Activism concerning the societal acceptance of fat people covers numerous fronts but generally can be described as attempting to alter societal, internal, and medical attitudes.

The movement argues that overweight people are targets of hatred and discrimination,[1] and that obese women are subjected to more social pressure than obese men.[2][3][4] Hatred and disrespect towards fat people are seen in multiple places, including media outlets, where fat people are often ridiculed[5][6][7] or held up as objects of pity.[8] Discrimination comes in the form of lack of equal accessibility to transportation and employment.[9]

Members argue that anti-fat stigma and aggressive diet promotion have led to an increase in psychological and physiological problems among fat people.[2] Proponents of fat acceptance maintain that people of all shapes and sizes can strive for fitness and physical health.[10][11][12][13] They believe health to be independent of, not dependent on, body weight. Thus, proponents promote "health at every size", the philosophy that one can pursue mental and physical health regardless of their physical appearance or size.

Through the works of authors such as Paul Campos and Sandy Szwarc, the fat acceptance movement has argued that doctors should treat the health problems of people of all sizes, believing that health issues are not defined by weight and are shared by people of all sizes, fat and thin. Some in the movement have argued that the health risks of fatness and obesity have been exaggerated or misrepresented, and used as cover for cultural and aesthetic prejudices against fat.

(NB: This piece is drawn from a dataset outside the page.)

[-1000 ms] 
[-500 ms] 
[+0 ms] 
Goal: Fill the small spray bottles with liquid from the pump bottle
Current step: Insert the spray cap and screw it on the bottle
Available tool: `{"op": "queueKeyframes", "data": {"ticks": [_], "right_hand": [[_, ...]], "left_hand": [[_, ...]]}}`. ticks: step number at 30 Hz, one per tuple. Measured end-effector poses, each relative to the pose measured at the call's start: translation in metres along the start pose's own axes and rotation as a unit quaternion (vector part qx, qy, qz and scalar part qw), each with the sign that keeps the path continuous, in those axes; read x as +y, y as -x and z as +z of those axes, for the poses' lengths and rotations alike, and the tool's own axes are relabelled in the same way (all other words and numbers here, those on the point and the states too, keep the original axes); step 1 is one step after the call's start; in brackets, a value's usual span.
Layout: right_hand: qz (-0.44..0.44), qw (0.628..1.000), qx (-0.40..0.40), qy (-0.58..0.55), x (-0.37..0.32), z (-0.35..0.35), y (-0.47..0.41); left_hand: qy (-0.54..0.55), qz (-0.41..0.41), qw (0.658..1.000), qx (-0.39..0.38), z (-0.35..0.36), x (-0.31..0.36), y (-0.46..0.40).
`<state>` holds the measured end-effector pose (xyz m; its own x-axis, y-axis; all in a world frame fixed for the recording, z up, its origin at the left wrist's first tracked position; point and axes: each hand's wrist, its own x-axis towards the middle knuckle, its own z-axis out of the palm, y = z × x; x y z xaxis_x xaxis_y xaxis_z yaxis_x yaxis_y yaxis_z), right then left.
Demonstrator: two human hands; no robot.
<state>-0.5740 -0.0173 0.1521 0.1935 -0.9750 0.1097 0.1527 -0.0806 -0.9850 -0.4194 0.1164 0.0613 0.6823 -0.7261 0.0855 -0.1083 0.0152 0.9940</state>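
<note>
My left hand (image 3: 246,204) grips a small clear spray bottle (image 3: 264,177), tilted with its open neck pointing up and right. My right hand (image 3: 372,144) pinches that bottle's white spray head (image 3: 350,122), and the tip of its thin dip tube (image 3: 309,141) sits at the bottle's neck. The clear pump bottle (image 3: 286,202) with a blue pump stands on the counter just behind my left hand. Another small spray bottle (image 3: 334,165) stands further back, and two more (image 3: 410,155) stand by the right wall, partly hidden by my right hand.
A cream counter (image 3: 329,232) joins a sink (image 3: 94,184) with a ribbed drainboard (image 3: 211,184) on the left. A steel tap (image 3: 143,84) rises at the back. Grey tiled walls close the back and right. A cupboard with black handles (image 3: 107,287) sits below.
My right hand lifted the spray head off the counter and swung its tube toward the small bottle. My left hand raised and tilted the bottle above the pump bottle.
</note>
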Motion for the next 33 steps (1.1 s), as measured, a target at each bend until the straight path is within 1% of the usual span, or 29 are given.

Fat activism faces challenges.[14] Organizations such as the National Association to Advance Fat Acceptance (NAAFA) and the International Size Acceptance Association (ISAA) have relatively small memberships, and people interested in the movement tend to be clustered in larger cities and spread across medium- to small-sized web communities.


During the early part of the 20th century, obesity was seen as detrimental to the community, by means of decreasing human efficiency, and that obese people interfere with labor productivity in the coastal areas of the United States.[15]

In the Rust Belt, Prairie areas and vast tracts of the Southern U.S. however, obese men were not valued. The term Fatboy is a term of hilarity within the male blue-collar/manufacturing culture of the early and mid 20th century.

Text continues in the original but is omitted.